*TASK TO CARRY OUT*
Could you restate the data word for word and drop the pictures?
┄┄┄┄┄┄
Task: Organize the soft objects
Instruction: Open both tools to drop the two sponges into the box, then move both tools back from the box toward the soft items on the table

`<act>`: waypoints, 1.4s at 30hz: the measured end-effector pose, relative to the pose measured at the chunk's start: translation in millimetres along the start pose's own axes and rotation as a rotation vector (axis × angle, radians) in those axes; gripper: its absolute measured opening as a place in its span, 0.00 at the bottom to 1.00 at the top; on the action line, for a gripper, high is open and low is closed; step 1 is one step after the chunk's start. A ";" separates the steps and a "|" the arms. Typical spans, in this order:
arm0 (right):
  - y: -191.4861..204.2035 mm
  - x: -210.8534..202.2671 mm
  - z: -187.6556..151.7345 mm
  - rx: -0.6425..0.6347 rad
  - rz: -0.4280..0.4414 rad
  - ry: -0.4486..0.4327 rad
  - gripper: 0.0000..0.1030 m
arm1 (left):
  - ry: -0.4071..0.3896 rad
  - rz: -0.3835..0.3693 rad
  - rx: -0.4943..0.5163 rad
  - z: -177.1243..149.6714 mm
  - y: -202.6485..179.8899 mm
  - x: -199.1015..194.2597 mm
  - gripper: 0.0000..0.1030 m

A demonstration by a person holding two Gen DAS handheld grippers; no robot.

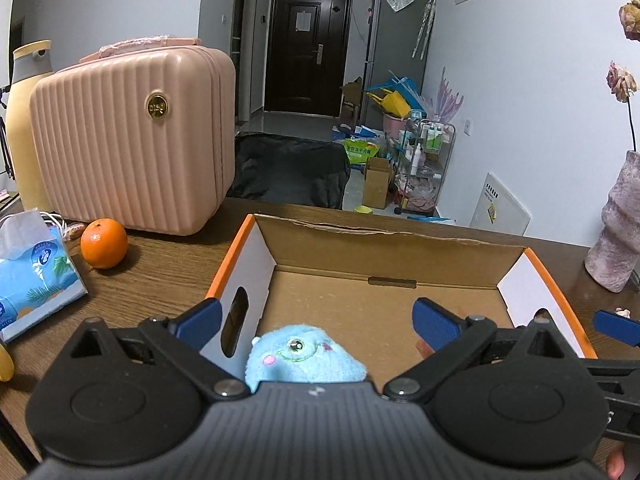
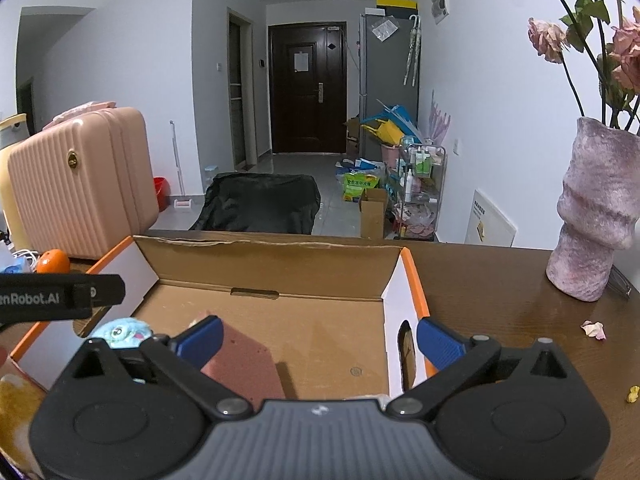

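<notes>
Left wrist view, nearest first: the left tool (image 1: 316, 322) hangs with its blue pads spread wide and nothing pressed between them, poised over the near end of the cardboard box (image 1: 400, 236). Just below it the blue plush toy (image 1: 298, 360) lies on the box floor by the left wall, face up, free of both pads; it looks set down there as a sorted item. It is pale blue and fuzzy, with a round glossy eye ringed in green, a pink cheek spot and a small purple mark.

From the right wrist view, the right tool (image 2: 318, 340) is likewise fully open and grips nothing. Under its left pad sits a pinkish-brown block (image 2: 244, 364), sponge-like in surface, lying on the box floor beside the plush; whether the pad touches it I cannot tell. Both soft things being inside suggests the box serves as the collecting bin, its open top and orange-edged white sides making drops easy.

Farther off on the worktop (image 1: 168, 272) stand an orange (image 1: 104, 243), a tissue pack (image 1: 34, 276), a pink ribbed case (image 1: 132, 140) and a mottled vase (image 2: 592, 208).
</notes>
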State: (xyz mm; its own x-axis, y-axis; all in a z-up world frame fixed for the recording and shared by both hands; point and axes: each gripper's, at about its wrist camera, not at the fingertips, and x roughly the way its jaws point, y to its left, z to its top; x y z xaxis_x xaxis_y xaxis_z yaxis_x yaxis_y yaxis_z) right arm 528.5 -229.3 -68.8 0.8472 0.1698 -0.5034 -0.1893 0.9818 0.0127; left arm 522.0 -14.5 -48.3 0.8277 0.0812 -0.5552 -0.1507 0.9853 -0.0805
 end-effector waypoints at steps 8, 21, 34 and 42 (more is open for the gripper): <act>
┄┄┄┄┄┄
*TASK ANSWER*
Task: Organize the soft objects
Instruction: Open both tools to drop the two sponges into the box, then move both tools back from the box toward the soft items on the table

`<act>`: waypoints, 1.4s at 30hz: the measured end-effector pose, relative to the pose measured at the chunk's start: translation in millimetres along the start pose's own axes and rotation as a rotation vector (axis × angle, radians) in those axes; gripper: its absolute measured opening as a place in its span, 0.00 at the bottom to 1.00 at the top; on the action line, for a gripper, high is open and low is closed; step 1 is one step after the chunk's start. A ";" separates the steps and a "|" the arms. Typical spans, in this order:
arm0 (right):
  - y: -191.4861..204.2035 mm
  - x: -210.8534..202.2671 mm
  - z: -187.6556..151.7345 mm
  - rx: -0.6425..0.6347 rad
  - rz: -0.4280..0.4414 rad
  - ry: -0.4486..0.4327 rad
  - gripper: 0.0000..0.1030 m
arm1 (left):
  - ry: -0.4071..0.3896 rad
  - rz: -0.3835..0.3693 rad
  - rx: -0.4943..0.5163 rad
  - z: -177.1243..149.6714 mm
  - y: -202.6485..179.8899 mm
  - x: -199.1015..194.2597 mm
  - gripper: 0.0000..0.1030 m

A demonstration by a person holding two Gen DAS handheld grippers; no robot.


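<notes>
Left wrist view, nearest first: the left tool (image 1: 316, 322) hangs with its blue pads spread wide and nothing pressed between them, poised over the near end of the cardboard box (image 1: 400, 236). Just below it the blue plush toy (image 1: 298, 360) lies on the box floor by the left wall, face up, free of both pads; it looks set down there as a sorted item. It is pale blue and fuzzy, with a round glossy eye ringed in green, a pink cheek spot and a small purple mark.

From the right wrist view, the right tool (image 2: 318, 340) is likewise fully open and grips nothing. Under its left pad sits a pinkish-brown block (image 2: 244, 364), sponge-like in surface, lying on the box floor beside the plush; whether the pad touches it I cannot tell. Both soft things being inside suggests the box serves as the collecting bin, its open top and orange-edged white sides making drops easy.

Farther off on the worktop (image 1: 168, 272) stand an orange (image 1: 104, 243), a tissue pack (image 1: 34, 276), a pink ribbed case (image 1: 132, 140) and a mottled vase (image 2: 592, 208).
</notes>
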State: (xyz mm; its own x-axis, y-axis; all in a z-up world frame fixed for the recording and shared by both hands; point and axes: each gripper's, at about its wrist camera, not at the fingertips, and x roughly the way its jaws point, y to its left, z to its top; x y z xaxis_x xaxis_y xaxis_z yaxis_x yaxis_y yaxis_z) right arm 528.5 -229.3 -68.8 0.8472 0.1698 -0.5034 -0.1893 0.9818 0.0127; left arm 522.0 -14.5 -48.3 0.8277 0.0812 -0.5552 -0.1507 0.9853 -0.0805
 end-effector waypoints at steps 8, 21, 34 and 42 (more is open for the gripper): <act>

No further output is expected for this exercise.